O que é o tempo? (*na minha concepção é a percepção da mudança, e talvez, da
continuidade, que quantificamos e delimitamos conforme nossas experiências, e por isso
a percepção das instâncias temporais mudam.) Para Koselleck e para outros estudiosos,
o Tempo é uma construção humana, coletiva e individual, que moldam as sensações
sobre passagem do tempo, desaceleração, Passado, Presente, Futuro e suas relações.

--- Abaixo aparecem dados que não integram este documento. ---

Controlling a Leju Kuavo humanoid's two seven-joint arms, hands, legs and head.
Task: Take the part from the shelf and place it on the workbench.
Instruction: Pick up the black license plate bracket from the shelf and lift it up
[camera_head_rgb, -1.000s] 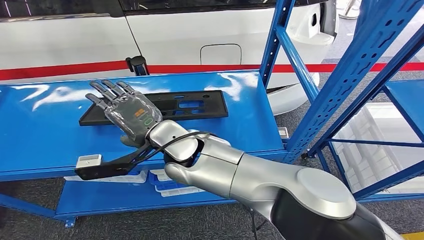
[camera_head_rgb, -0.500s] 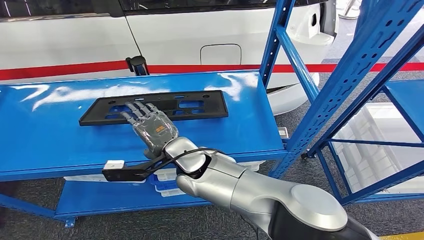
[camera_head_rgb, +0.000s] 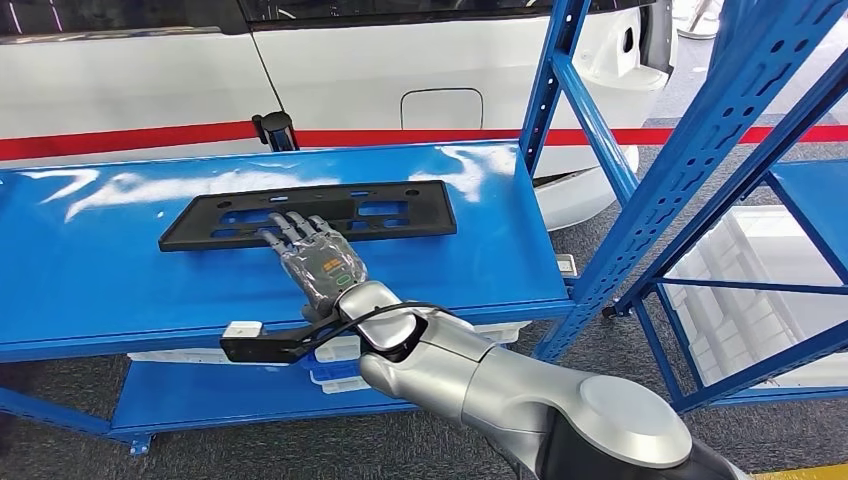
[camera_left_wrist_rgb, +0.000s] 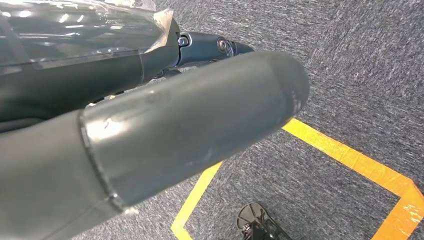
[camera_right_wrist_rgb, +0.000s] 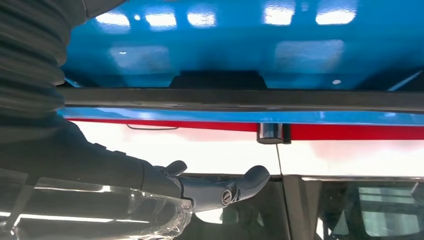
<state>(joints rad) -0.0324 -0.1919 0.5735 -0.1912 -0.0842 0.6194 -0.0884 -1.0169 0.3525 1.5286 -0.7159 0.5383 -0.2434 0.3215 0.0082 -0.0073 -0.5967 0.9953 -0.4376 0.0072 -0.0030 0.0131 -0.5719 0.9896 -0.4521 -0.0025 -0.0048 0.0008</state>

Para Hannah Arendt, o passado para os antigos romanos passa a adquirir o peso de uma
autoridade. Para os romanos, o passado deixa de ter a leveza de um ensinamento e a
urgência de uma preservação da memória (como os gregos enxergavam), para adquirir o
peso de uma autoridade que deve interferir no mundo dos vivos. Através da Tradição, o
Presente precisa ser diuturnamente religado a este Passado que se acha sacralizado por
um grande momento fundador, estabelecendo uma religio. Nos tempos contemporâneos,
esta religio – religação com o passado – mostra-se rompida na percepção mais corrente
do tempo (barros, p. 45-46). Arendt diz que para os romanos, a passagem do tempo e a
chegada da velhice significava um crescimento não para o futuro, mas para o passado, já
que o homem velho tinha mais próximo de si o passado. Esse exemplo corrobora com a
ideia de Koselleck de que as sociedades e os indivíduos em momentos distintos
constroem formas diferentes de perceber, apreender, sentir, compreender o tempo.

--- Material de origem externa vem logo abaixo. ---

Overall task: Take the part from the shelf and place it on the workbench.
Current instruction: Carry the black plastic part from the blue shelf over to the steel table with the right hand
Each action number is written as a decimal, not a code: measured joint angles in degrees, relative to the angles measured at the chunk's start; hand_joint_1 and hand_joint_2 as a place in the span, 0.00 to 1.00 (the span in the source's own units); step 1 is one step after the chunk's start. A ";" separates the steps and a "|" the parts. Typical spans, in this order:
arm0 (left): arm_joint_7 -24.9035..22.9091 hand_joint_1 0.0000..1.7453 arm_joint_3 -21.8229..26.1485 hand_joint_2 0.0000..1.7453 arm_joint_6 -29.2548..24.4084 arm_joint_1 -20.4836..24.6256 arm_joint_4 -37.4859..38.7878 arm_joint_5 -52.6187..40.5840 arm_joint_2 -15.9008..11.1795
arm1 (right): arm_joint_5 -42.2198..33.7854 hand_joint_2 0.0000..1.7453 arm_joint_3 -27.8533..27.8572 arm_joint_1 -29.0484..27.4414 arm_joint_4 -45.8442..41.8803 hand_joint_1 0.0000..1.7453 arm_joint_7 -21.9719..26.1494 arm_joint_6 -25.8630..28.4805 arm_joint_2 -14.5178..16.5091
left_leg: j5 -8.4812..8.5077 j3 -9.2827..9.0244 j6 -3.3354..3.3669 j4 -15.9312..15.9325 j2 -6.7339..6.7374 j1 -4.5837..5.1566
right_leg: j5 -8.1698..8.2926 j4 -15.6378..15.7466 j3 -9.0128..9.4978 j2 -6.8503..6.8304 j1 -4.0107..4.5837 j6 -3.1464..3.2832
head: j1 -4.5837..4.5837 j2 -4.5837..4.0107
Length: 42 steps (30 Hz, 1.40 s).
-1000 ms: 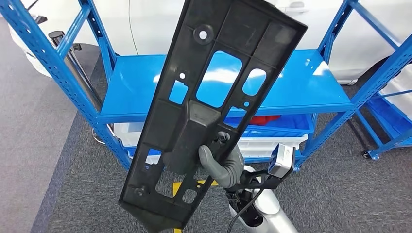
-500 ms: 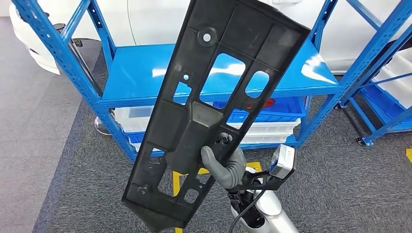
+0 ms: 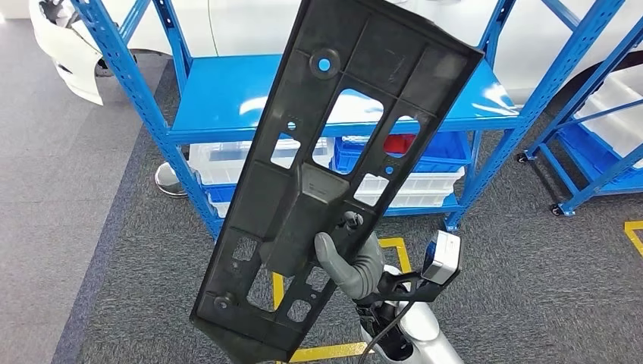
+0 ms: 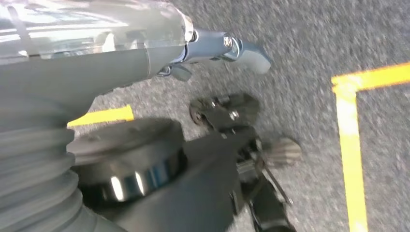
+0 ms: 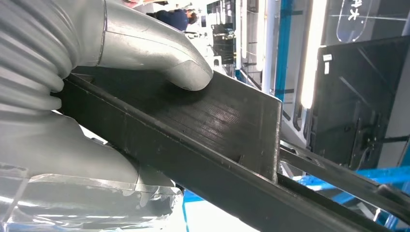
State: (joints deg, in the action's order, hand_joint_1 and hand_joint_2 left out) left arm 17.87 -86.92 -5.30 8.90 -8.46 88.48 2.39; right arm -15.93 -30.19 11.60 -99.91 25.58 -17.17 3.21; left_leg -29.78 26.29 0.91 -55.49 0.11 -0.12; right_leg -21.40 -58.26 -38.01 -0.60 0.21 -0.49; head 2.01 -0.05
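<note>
**Already off the shelf: part in hand, robot backing away**

Nearest the camera, the right hand [image 3: 350, 262] grasps the long black plastic panel [image 3: 334, 174], its thick grey thumb lying across the raised block near the panel's lower middle. The right wrist view confirms the grip: the thumb [image 5: 159, 53] presses flat on a ribbed black edge of the part [image 5: 227, 121], with the rest of the hand beneath it. The panel stands tilted, lower end toward the robot, upper end leaning away and to the right, held up in the air and touching nothing else.

The left hand [image 4: 227, 48] hangs beside the body over grey carpet and yellow floor tape [image 4: 350, 145]; the blurred picture does not settle whether its fingers are curled or spread, so its state cannot be told.

Beyond the panel stands the blue metal shelf [image 3: 227, 106], its upper deck bare, with white bins [image 3: 220, 163] and a blue bin [image 3: 440, 152] on the lower level. Past that is a white car body [image 3: 68, 53].

Against the two earlier head pictures, the whole scene has slid: more carpet and yellow tape show in front of the shelf, which sits farther off and shifted. That reads as the camera moving while the panel kept its place in the hand. The pick looks done; what seems to remain is the carry to the workbench and the set-down.
</note>
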 joint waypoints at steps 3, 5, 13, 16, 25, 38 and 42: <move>0.19 0.00 -0.01 1.00 -0.08 -0.12 0.00 0.00 0.02 | 0.30 1.00 0.07 -0.55 0.00 0.85 0.08 0.40 -0.10 | 1.60 1.59 0.80 0.08 0.30 -0.05 | -6.36 -8.32 -3.33 0.31 -0.46 -1.09 | 0.00 0.00; 0.27 0.00 -0.01 1.00 -0.07 -0.21 0.00 0.00 0.02 | 0.43 1.00 0.16 -1.09 0.00 0.85 0.07 0.61 -0.22 | 2.47 2.80 0.84 -0.05 0.44 -0.01 | -9.81 -14.92 -5.13 0.34 -0.68 -1.60 | 0.01 0.00; 0.56 0.00 -0.05 1.00 0.12 -0.36 0.00 0.00 0.14 | 0.52 1.00 0.45 -1.86 -0.93 0.85 -0.62 0.63 -0.49 | 3.14 4.79 -0.61 -1.59 2.90 0.47 | -5.43 0.34 5.71 -2.07 -0.05 0.50 | 0.01 0.00; 0.62 0.00 -0.07 1.00 0.12 -0.26 0.00 0.00 0.13 | 0.52 1.00 0.57 -2.19 -1.20 0.85 -0.69 0.65 -0.58 | 1.51 5.63 -1.47 -3.48 2.69 0.26 | -4.71 0.77 5.40 -0.73 -0.39 1.75 | 0.01 0.00; 0.77 0.00 -0.14 1.00 -0.05 -0.65 0.00 0.00 0.10 | 0.52 1.00 0.69 -3.26 -1.54 0.85 -0.72 0.60 -0.61 | 1.15 5.90 -1.76 -6.36 -2.44 -0.60 | -3.77 0.10 4.22 4.33 -0.38 1.89 | 0.01 -0.01; 0.97 0.00 -0.21 1.00 -0.01 -0.76 0.04 -0.21 0.17 | 0.51 1.00 1.55 -4.37 -2.24 0.85 -0.71 0.58 -1.16 | 2.93 4.88 0.18 -1.58 2.84 -0.85 | -8.67 -12.88 -2.24 0.48 -1.12 -1.53 | -0.02 0.01; 1.01 0.00 -0.24 1.00 -0.02 -0.57 0.04 -0.33 0.24 | 0.50 1.00 1.88 -4.42 -2.84 0.85 -0.69 0.61 -1.20 | 2.51 4.67 -0.76 -1.88 4.89 -0.32 | -4.61 -0.38 4.45 -3.38 -0.32 -0.35 | -0.01 -0.01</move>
State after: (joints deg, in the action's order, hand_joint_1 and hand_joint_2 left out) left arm 18.88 -87.16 -5.32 8.33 -8.41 88.15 2.63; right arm -15.43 -28.31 7.18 -102.74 24.89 -16.56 2.01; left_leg -27.27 30.96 0.15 -57.37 5.00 -0.44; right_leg -26.01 -58.65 -33.56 -3.98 -0.11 -0.84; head 1.99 -0.06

O autor delineia dois conceitos para compreender a sensibilidade humana diante do
tempo: experiência e expectativa. As duas categorias entrelaçam passado e futuro
(koselleck, 2006, p.308) mostram que cada uma das temporalidades – Passado,
Presente, Futuro – pode se alterar, contrair, expandir, o que ocorre em cada época ou
sociedade, modificando-se também a maneira como são pensadas e sentidas as relações
entre eles (o tempo histórico se modifica com a história, cuja modificação pode ser
deduzida da variável entre experiência e expectativa). A experiência pertence ao
passado e se concretiza no Presente, através da memória, dos vestígios, das
permanências e das fontes históricas.
A experiência é o passado atual, aquele no qual acontecimentos foram incorporados e podem ser
lembrados. Na experiência se fundem tanto a elaboração racional quanto as formas inconscientes de
comportamento, que não estão mais, que não precisam estar mais presentes no conhecimento. Além
disso, na experiência de cada um, transmitida por gerações e instituições, sempre está contida e é
preservada uma experiência alheia. Neste sentido, também a história é desde sempre concebida como
conhecimento de experiências alheias (Koselleck, 2006, p.309-310).